JUDGMENT AND REASONS

I. Overview

[1] Mr. Ibrahim Ramadan Hamad Elshafi [Principal Applicant], his spouse Ms. Nagia A H Elarbi, and three of their children Awes Ibrahim Ramadan Elshafi, Ariam Ibrahim R Elshafi, and Arinda Ibrahim Elshafi [together, the “Applicants”] are citizens of Libya. They arrived in Canada in August 2019 and made claims for refugee protection, but were found ineligible as they previously claimed asylum in the United States [US]. The Principal Applicant and his spouse also have a child that was born in Canada. The Applicants were not removed at the time, as Libya was and is subject to an administrative deferral of removal [ADR] by the Canadian Border Services Agency [CBSA], as implemented under subsection 230(1) of the Immigration and Refugee Protection Regulations, SOR/2002-227 [IRPR]. The Principal Applicant and his spouse were granted work permits in November 2019.

[2] The Applicants applied for permanent residence on humanitarian and compassionate [H&C] grounds on October 16, 2020 pursuant to subsection 25(1) of the Immigration and Refugee Protection Act, SC 2001, c 27 [IRPA]. The Applicants’ H&C application relies on the best interests of all four children [BIOC], hardship arising from the Applicants removal to Libya, and establishment of the family in Canada. In a decision dated May 26, 2021, an immigration officer [Officer] refused the Applicants’ H&C application [Decision].

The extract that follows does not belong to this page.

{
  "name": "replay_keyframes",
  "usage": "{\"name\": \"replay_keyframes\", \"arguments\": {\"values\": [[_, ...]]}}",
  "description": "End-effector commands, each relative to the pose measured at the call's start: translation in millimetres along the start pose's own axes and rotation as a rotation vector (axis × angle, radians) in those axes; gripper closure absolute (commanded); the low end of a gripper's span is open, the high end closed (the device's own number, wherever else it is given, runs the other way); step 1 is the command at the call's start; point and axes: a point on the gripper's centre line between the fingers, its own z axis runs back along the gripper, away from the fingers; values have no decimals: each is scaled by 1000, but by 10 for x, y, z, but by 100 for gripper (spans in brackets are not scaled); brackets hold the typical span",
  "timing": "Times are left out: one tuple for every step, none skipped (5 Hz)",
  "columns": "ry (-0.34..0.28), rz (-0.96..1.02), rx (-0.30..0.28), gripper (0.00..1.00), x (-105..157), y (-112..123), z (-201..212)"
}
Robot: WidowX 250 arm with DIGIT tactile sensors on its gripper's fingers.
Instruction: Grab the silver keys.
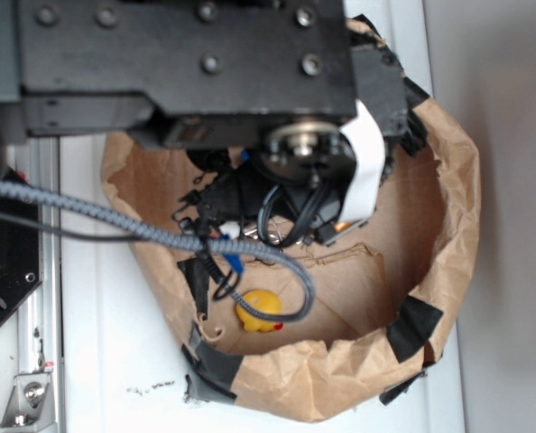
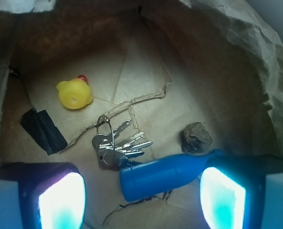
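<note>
The silver keys lie flat on the floor of a brown paper bag, fanned out on a thin wire ring. In the wrist view my gripper stands open, its two glowing fingers wide apart at the bottom corners. The keys lie just beyond the gap, a little left of its middle. A blue plastic bottle lies on its side between the fingers, touching the keys' near edge. In the exterior view the arm reaches down into the bag and hides the keys.
A yellow rubber duck sits at the far left of the bag floor, showing in the exterior view too. A dark rock lies right of the keys. Black tape patches the left wall. Paper walls close in all round.
</note>
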Motion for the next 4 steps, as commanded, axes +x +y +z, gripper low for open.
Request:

[3] The Applicants seek judicial review of the Decision.

[4] For the reasons that follow, I allow this application as I find the Officer erred in their hardship and BIOC analysis by unreasonably relying on the existence of the ADR as the basis for rejecting the H&C application.

II. Background

A. Factual Context

[5] The Applicants have a complex immigration history.

[6] After obtaining a physiotherapy degree in Libya, the Principal Applicant met and married his spouse, and the couple had their first child, Awes, in 2003.

[7] The Principal Applicant resided in Canada between 2004 and 2006 with his spouse and Awes. The Principal Applicant obtained a study permit and took language courses at McGill University and Queen’s University. The couple’s second child, Aehm, was born in Canada.

[8] In 2006, the Principal Applicant obtained a study permit for the United Kingdom [UK] to complete a Master of Science in Applied Physiotherapy and the family moved there until 2010. The couple’s third child, Ariam, was born in the UK.

[9] In 2010, the family moved back to Libya, where the Principal Applicant worked as a physiotherapist and university instructor. In 2011, the Libyan Revolution began and the resulting armed conflict caused the family to experience violence and fear.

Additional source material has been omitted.